Технический результат: способ позволяет максимально сохранить жизнеспособность криоконсервированных ядросодержащих клеток крови человека, что гарантирует восстановление кроветворения реципиента при лечении тяжелых заболеваний крови, в том числе онкогематологических, и, в то же время, повышает технологичность этой медицинской технологии. Используемый ДМСО и полиглюкин (6% декстран) являются доступными для любого медицинского учреждения. Отказ от применения в технологии замораживания ЛК от этилового спирта является несомненным преимуществом на социальном и производственном уровне.

Таким образом, предлагаемый способ криоконсервирования ядросодержащих клеток крови человека, позволяющий максимально сохранить жизнеспособность ядросодержащих клеток, не требует этилового спирта и может применяться при многих тяжелых заболеваниях, включая онкогематологические.

При использовании фондов научно-технической литературы эквивалентных решений не обнаружено, что подтверждает новизну предлагаемого способа криоконсервирования ядросодержащих клеток крови человека до температуры -80°С.

Использование простых приемов и доступного криогенного оборудования указывает на возможность промышленной применимости.

Неочевидность и оригинальный подход к решению проблемы подтверждает изобретательский уровень.

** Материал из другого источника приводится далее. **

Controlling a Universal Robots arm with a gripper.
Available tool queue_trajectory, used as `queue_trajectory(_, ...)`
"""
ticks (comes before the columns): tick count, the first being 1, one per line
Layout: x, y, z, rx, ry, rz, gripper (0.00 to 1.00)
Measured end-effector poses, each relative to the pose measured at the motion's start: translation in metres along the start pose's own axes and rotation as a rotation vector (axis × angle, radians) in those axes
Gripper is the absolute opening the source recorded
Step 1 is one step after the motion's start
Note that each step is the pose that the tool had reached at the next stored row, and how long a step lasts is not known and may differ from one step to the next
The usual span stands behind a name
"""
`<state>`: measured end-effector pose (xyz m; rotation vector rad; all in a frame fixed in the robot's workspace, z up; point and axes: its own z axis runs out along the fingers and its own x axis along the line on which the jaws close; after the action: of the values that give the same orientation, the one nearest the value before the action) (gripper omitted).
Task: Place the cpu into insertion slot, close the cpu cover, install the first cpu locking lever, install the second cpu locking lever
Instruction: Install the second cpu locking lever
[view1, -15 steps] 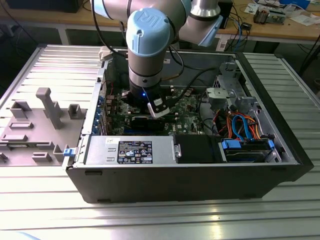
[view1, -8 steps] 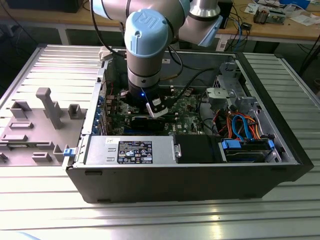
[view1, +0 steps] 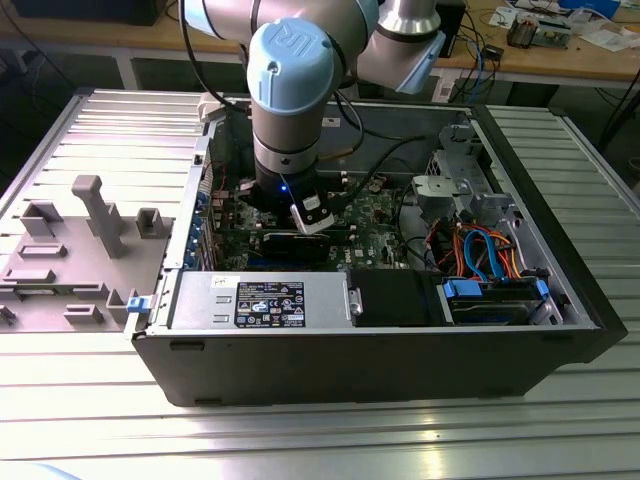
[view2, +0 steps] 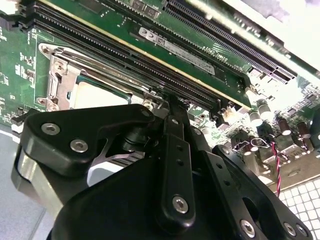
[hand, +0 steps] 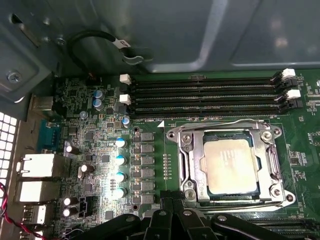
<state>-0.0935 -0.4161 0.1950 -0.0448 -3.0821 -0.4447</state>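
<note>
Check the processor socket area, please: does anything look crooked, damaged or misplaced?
Nothing stands out. The cpu lies flat and square in its socket, the cpu cover frames it evenly, and the claw hangs beside the socket.

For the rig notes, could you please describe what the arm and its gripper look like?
The arm has silver-grey tube sections and joints with light-blue round caps, one bearing a raised logo. Black cables run along it. A small white-and-black box sits at the wrist beside a blue light. The gripper is matte black, built of flat linkage plates fastened with silver screws.

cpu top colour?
Silvery-grey metal; the cpu shows best in the first wrist view.
</note>
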Motion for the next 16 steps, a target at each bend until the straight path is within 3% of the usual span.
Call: queue_trajectory(16,0.0,-0.0022,0.0004,-0.0004,-0.0003,0.0,0.11)
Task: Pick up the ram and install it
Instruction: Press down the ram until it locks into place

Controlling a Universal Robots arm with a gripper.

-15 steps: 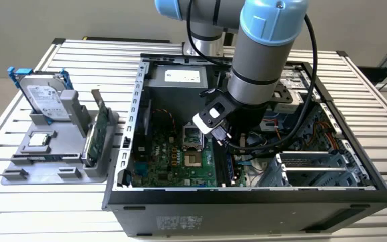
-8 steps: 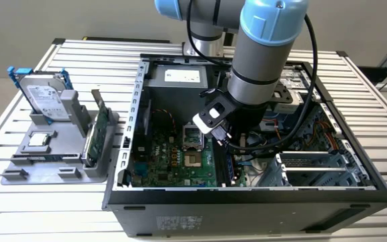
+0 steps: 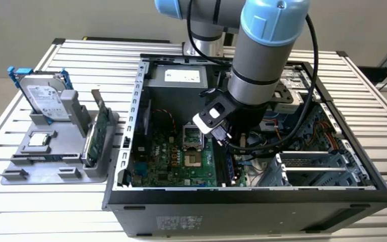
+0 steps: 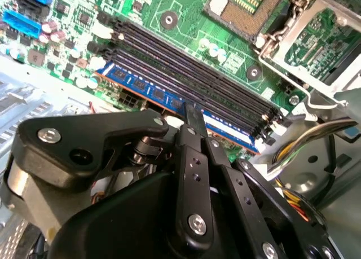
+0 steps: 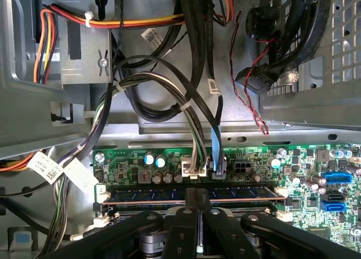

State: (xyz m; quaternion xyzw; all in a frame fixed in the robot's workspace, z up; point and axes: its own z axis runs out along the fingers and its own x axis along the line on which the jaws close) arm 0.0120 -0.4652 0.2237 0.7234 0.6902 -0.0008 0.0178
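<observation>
- On the exterior view's left we saw a grey parts tray [image 3: 18, 176] holding a hard drive [image 3: 46, 98] upright and a green card [image 3: 98, 133] on edge in a slot, presumably so each could be taken from above.
- In the middle stood the open computer case [image 3: 247, 201], lying on its side so the motherboard [image 3: 173, 156] faced up to the arm.
- The arm reached down into the case, its gripper [image 3: 237, 146] low over the board's memory slots.
- In the second wrist view the ram [image 4: 169, 98] sat in the outermost slot beside empty memory slots [image 4: 192, 67], in line with them.
- The gripper's fingers [image 4: 194, 121] were clenched on the ram's top edge, most likely to press it straight down.
- In the first wrist view the ram [image 5: 237, 192] lay level between its end clips, below the cable bundle [image 5: 186, 95].
</observation>
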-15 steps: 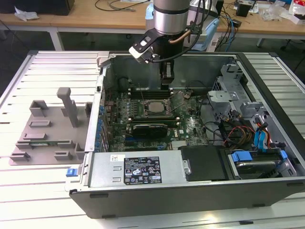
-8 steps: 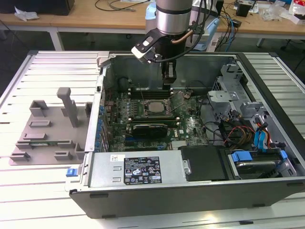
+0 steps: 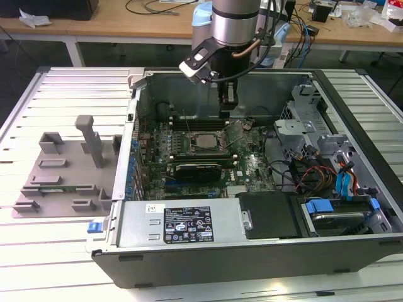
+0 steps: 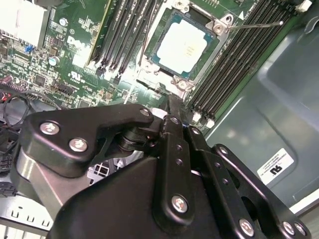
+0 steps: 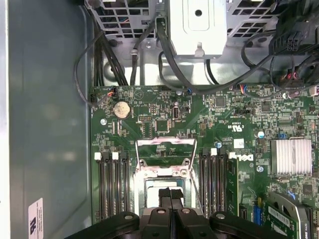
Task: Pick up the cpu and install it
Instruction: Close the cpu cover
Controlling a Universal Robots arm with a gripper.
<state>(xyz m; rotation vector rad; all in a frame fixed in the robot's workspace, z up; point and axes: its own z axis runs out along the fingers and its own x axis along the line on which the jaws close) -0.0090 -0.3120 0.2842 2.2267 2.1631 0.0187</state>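
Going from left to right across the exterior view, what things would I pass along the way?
Grey plastic tray → cpu → black cover panel → blue-tabbed drive.

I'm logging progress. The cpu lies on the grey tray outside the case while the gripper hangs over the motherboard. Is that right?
Not quite. The cpu sits in the socket on the motherboard, not on the grey tray; the second wrist view shows it. The gripper does hang over the motherboard.
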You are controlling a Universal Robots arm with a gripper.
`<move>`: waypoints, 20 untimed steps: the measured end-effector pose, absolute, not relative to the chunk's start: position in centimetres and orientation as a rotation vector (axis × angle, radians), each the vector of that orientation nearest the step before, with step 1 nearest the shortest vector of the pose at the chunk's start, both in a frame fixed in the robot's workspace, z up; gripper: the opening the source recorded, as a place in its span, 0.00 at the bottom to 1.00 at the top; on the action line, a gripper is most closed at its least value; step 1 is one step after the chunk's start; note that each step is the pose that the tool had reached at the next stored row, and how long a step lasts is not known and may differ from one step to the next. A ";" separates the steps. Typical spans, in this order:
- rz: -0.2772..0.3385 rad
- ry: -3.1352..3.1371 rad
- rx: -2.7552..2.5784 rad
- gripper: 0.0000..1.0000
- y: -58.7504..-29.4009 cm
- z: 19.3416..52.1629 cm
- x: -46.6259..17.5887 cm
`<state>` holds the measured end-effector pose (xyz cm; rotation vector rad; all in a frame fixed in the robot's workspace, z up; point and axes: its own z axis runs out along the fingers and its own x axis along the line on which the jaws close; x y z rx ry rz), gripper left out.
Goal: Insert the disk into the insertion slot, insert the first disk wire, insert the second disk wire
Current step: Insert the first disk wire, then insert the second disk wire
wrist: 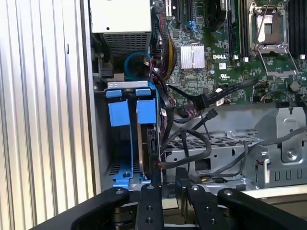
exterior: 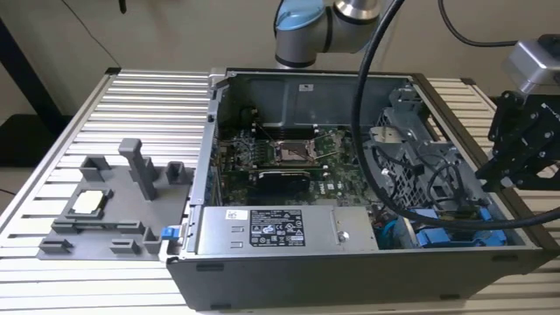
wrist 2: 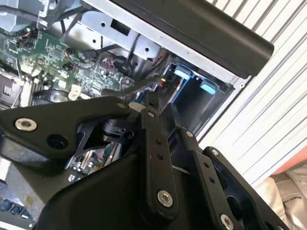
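The disk [wrist: 148, 143] stands on edge in its blue carrier [wrist: 146, 112], set down into the insertion slot [wrist: 115, 148] at the open computer case's corner. In the exterior view the blue carrier parts [exterior: 446, 233] show at the case's front right. Two black-plugged disk wires [wrist: 206, 100] [wrist: 211, 115] lie loose over the metal cage, apart from the disk. My gripper [exterior: 486, 182] hangs outside and above the case's wall on the exterior view's right. In both wrist views its fingers [wrist: 149, 201] stand close together, and I see nothing held at the gripper [wrist: 168, 172] [wrist 2: 163, 106].
A silver power supply box [exterior: 280, 230] fills the case's front. The green motherboard [exterior: 289, 154] lies behind it, beside a perforated cage [exterior: 411, 151]. A thick black cable [exterior: 368, 131] droops across the case. A grey fixture [exterior: 105, 203] stands on the slatted table [exterior: 157, 105].
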<state>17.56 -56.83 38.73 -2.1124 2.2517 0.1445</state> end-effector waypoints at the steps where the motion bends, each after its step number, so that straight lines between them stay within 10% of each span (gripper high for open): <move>1: 0.144 2.252 -2.113 0.27 -56.4 38.7 17.5; 20: 0.138 2.253 -2.114 0.27 -54.1 38.6 14.3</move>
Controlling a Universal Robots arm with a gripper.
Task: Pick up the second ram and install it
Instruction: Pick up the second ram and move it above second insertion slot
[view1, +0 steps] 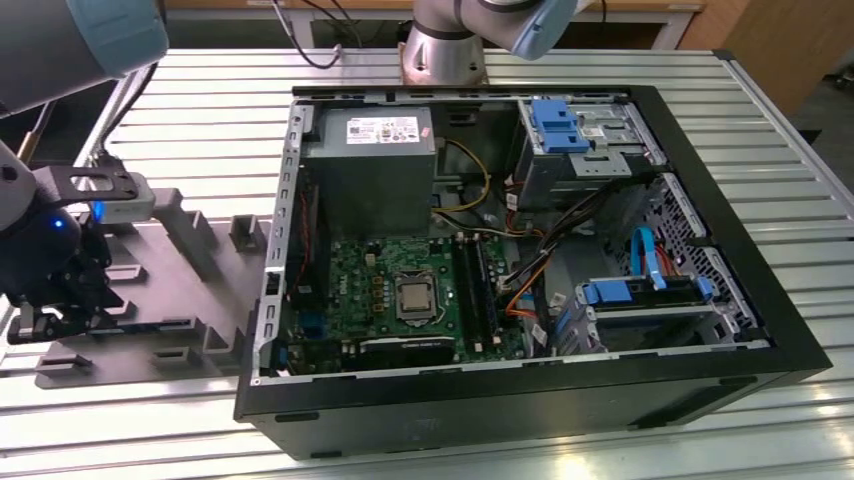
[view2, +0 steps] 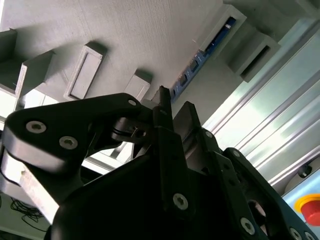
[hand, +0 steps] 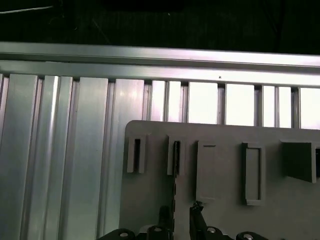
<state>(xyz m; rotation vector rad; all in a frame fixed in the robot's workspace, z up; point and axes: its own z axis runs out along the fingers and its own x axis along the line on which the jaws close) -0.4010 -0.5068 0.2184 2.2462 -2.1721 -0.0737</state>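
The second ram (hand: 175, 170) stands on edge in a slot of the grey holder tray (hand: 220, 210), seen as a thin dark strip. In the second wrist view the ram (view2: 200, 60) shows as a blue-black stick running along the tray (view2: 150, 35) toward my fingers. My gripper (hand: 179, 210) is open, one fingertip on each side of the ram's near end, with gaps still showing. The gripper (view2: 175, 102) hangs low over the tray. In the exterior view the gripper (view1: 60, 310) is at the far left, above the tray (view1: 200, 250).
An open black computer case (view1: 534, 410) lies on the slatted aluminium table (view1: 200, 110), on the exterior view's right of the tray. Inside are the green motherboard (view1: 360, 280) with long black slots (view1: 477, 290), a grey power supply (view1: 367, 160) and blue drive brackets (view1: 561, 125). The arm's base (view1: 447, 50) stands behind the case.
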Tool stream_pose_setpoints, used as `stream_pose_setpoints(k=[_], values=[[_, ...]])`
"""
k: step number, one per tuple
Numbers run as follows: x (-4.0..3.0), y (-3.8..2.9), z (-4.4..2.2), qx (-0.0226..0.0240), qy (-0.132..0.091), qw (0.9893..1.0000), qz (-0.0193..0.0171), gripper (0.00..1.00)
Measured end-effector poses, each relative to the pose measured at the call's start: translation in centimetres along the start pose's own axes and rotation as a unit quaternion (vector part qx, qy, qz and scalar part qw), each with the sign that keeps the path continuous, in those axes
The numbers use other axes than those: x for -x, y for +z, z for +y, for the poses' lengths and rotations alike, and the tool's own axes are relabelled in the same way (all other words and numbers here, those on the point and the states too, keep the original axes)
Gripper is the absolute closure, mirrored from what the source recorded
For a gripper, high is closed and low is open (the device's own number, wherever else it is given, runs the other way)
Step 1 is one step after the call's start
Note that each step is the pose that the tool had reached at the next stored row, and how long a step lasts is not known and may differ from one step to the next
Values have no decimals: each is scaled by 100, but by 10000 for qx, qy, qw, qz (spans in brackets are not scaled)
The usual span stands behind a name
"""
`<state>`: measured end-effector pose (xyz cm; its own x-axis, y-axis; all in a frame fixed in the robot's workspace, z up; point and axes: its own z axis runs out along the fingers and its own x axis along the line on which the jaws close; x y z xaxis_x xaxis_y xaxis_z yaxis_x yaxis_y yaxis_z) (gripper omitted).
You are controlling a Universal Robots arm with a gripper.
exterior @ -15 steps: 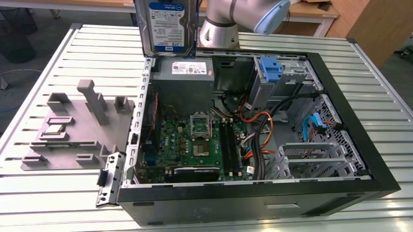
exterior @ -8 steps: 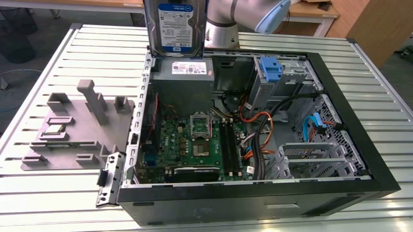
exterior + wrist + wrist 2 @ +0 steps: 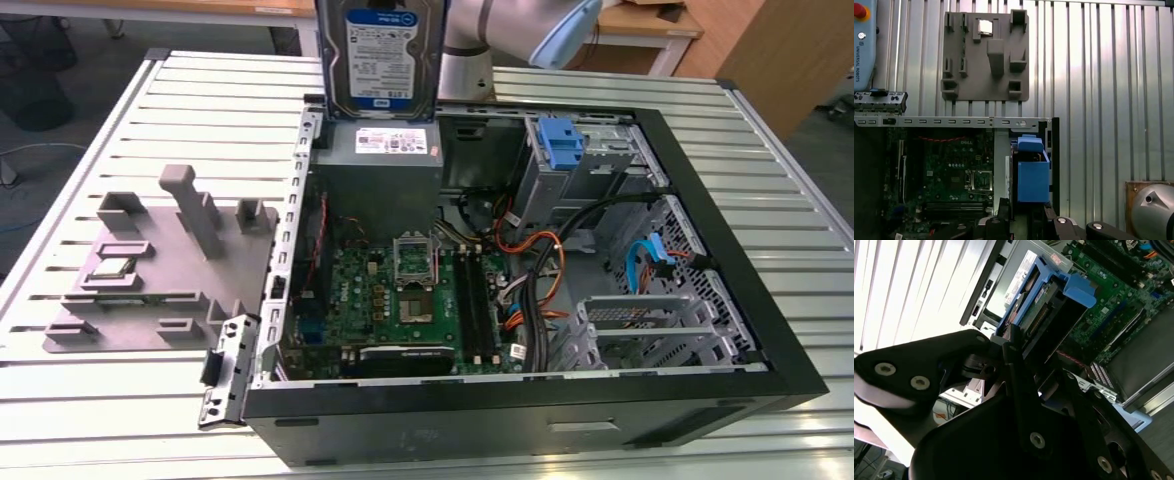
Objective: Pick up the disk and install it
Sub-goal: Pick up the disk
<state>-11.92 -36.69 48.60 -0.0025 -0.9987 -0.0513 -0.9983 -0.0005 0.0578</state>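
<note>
Holding the disk upright, the claw hangs above the computer case

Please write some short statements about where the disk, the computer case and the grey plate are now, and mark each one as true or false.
1. The gripper holds the disk in the air. True.
2. The disk lies flat on the grey fixture plate. False: it stands upright above the power supply, at the edge of the computer case.
3. The computer case is open and its motherboard is visible. True.
4. The grey fixture plate lies inside the case. False: it lies on the table, outside the case, on the exterior view's left.
</note>
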Motion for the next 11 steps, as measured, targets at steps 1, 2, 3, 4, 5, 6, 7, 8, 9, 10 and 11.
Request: stream_pose_setpoints(k=[1,2,3,4,5,6,7,8,9,10,11], values=[[0,0,-15,0,0,10000,0,65],[0,0,-30,0,0,10000,0,65],[0,0,-45,0,0,10000,0,65],[0,0,-59,0,0,10000,0,65],[0,0,-71,0,0,10000,0,65],[0,1,-82,0,0,10000,0,65],[0,1,-91,0,0,10000,0,65],[-1,1,-97,0,0,10000,0,65],[-2,2,-102,0,0,10000,-1,65],[-3,2,-105,0,0,10000,0,65],[-6,3,-108,0,0,10000,0,65]])
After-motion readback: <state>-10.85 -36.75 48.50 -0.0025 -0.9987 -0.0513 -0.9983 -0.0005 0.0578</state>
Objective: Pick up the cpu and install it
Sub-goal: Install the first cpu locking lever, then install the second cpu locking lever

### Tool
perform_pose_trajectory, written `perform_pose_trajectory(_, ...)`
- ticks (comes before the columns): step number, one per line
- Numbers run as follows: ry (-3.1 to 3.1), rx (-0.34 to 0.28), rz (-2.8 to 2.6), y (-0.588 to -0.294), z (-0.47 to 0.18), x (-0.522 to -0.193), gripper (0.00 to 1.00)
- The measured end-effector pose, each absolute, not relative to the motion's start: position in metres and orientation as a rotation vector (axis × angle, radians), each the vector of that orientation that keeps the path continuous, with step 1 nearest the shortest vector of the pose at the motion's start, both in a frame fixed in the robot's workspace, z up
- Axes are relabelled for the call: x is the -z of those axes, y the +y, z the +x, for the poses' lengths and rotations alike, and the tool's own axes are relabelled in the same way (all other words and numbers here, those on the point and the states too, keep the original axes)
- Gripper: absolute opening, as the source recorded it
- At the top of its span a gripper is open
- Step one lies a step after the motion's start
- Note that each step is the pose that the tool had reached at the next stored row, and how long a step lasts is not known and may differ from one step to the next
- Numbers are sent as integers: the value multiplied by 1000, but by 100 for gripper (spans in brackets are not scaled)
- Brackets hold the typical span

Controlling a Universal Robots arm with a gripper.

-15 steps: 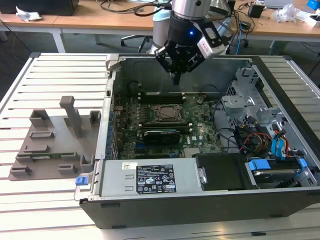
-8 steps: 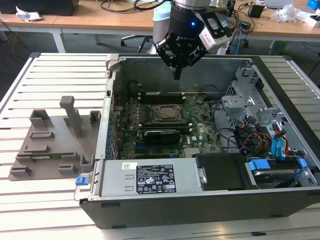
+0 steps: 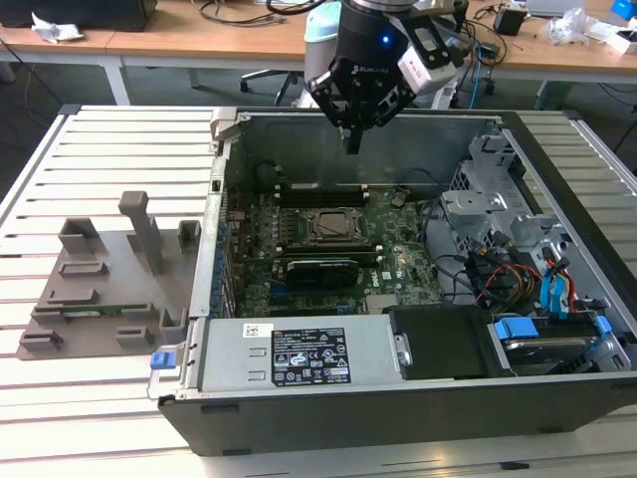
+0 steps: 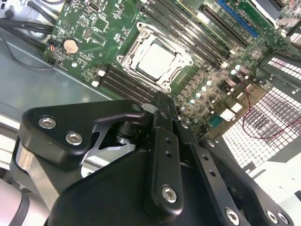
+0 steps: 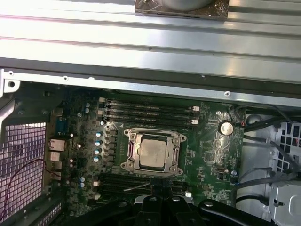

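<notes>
The claw [image 3: 352,139] hangs above the open case [image 3: 398,398], over the far part of the board [image 3: 328,249] and well clear of it. Its fingers [image 4: 162,113] are drawn together into one narrow black tip, and nothing is held between them. Below the claw, a little nearer the case's front, the cpu [image 5: 154,153] sits in its socket [image 5: 153,153]; in both wrist views its pale silvery top lies flat and square inside the metal frame, which surrounds it on all four sides. In the second wrist view the cpu [image 4: 156,60] lies just beyond the closed fingertips, apart from them. Dark memory slots [image 5: 146,110] run on both sides of the socket, and a round coin cell [image 5: 226,128] sits on the green board off to one side. In the exterior view, a grey tray [image 3: 109,279] with upright posts rests on the slatted worktop [image 3: 100,149], well away from the claw toward the exterior view's left, outside the case. Toward the exterior view's right of the claw, inside the case, stand metal drive cages [image 3: 498,209] with a tangle of coloured cables [image 3: 518,279] beside them.
</notes>
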State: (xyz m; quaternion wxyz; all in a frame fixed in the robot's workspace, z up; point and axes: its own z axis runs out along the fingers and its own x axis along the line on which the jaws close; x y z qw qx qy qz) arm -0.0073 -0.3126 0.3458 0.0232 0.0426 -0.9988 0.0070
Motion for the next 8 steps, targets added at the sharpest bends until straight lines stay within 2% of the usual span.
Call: perform_pose_trajectory(8,-3092,-22,132,-313,-7,-347,11)
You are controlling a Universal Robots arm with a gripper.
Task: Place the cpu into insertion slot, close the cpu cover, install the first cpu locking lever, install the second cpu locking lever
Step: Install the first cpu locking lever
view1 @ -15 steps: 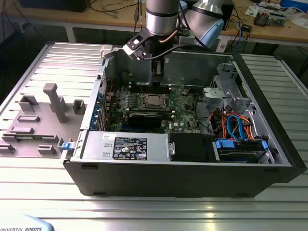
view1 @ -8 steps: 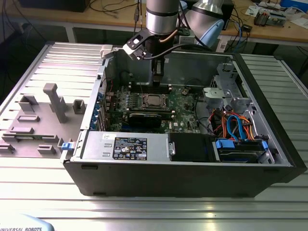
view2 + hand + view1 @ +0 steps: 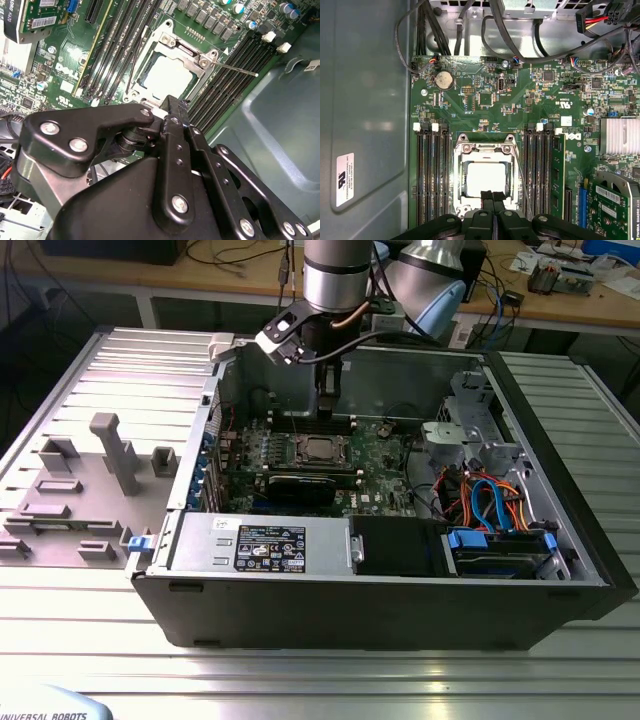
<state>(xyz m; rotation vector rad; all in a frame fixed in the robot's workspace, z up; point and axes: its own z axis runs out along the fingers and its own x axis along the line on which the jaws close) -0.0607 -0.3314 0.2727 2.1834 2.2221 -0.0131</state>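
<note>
End effector (image 3: pixel 493 197) down inside the open computer case (image 3: pixel 400 610), fingertips pressed together with nothing between them, hovering right at the edge of the insertion slot (image 3: pixel 142 76); the exterior view has the arm dropping straight in from above, over the middle of the green motherboard (image 3: pixel 485 107); the cpu (image 3: pixel 482 181) sits flat in the slot, pale metal top showing; the cpu cover (image 3: pixel 482 148) lies down around it, chip framed in its square opening; one thin locking lever (image 3: pixel 235 69) sticks out free from the socket corner, crossing over the black memory slots (image 3: pixel 431 170); those slots crowd the socket on both sides, tight quarters; in the first wrist view a ribbed heatsink (image 3: pixel 619 136) and a graphics card (image 3: pixel 615 200) stand beyond the far bank of slots; dark cables (image 3: pixel 520 35) loop across the far edge of the board, clear of the socket; the case wall rises close on the other side; the case rests on the ribbed metal desk (image 3: pixel 300 680).
</note>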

Изобретение относится к области криобиологии и медицине, а именно, к технологии криоконсервирования ядросодержащих клеток крови (ЯКК) человека. Способ криоконсервирования ядросодержащих клеток крови предусматривает смешивание криопротектора ДМСО с 6% декстраном (полиглюкин) в условиях гипотермии +4°С до получения 10% концентрации, добавление к концентрату ЯКК в равных объемах, фасовку в пластиковую тару и помещение в программный замораживатель. Далее образец охлаждают на первом этапе от стартовой температуры +22°С со скоростью 1,2-2,0°С/мин до точки эвтектики -4,1°С, выполняют холодовую остановку в течение 5 мин, на втором этапе образец охлаждают со скоростью 10°С в 1 минуту от -4,1°С до температуры -80°С, после чего переносят в биохранилище, сохраняют в замороженном виде до 2 лет. Оттаивают образец в водяной ванне при +37°÷+39°С при интенсивном покачивании в течение 35-50 с и незамедлительно используют по целевому назначению. Предлагаемый способ криоконсервирования позволяет максимально сохранить жизнеспособность криоконсервированных ядросодержащих клеток крови человека и может успешно применяться в программах комплексной терапии многих тяжелых заболеваний, включая онкогематологические. 1 пр.

Способ криоконсервирования ядросодержащих клеток крови человека при температуре минус 80°С, заключающийся в смешивании криоконсерванта 10% ДМСО с концентратом ядросодержащих клеток в соотношении 1:1 (по объему) при +4°С, двухэтапном программном замораживании клеточной суспензии до -80°С с последующим оттаиванием при +37° ÷ +39°С, отличающийся тем, что на первом этапе - от стартовой температуры +22°С охлаждение взвеси ядросодержащих клеток осуществляют со скоростью 1,2-2,0°С/мин до точки эвтектики -4,1°С, затем выполняют холодовую остановку на 5 мин, на втором этапе охлаждение биообъекта производят со скоростью 10°С в 1 минуту от -4,1°С до температуры -80°С, перекладывают в электроморозильник на минус 80°С и сохраняют до трансплантации.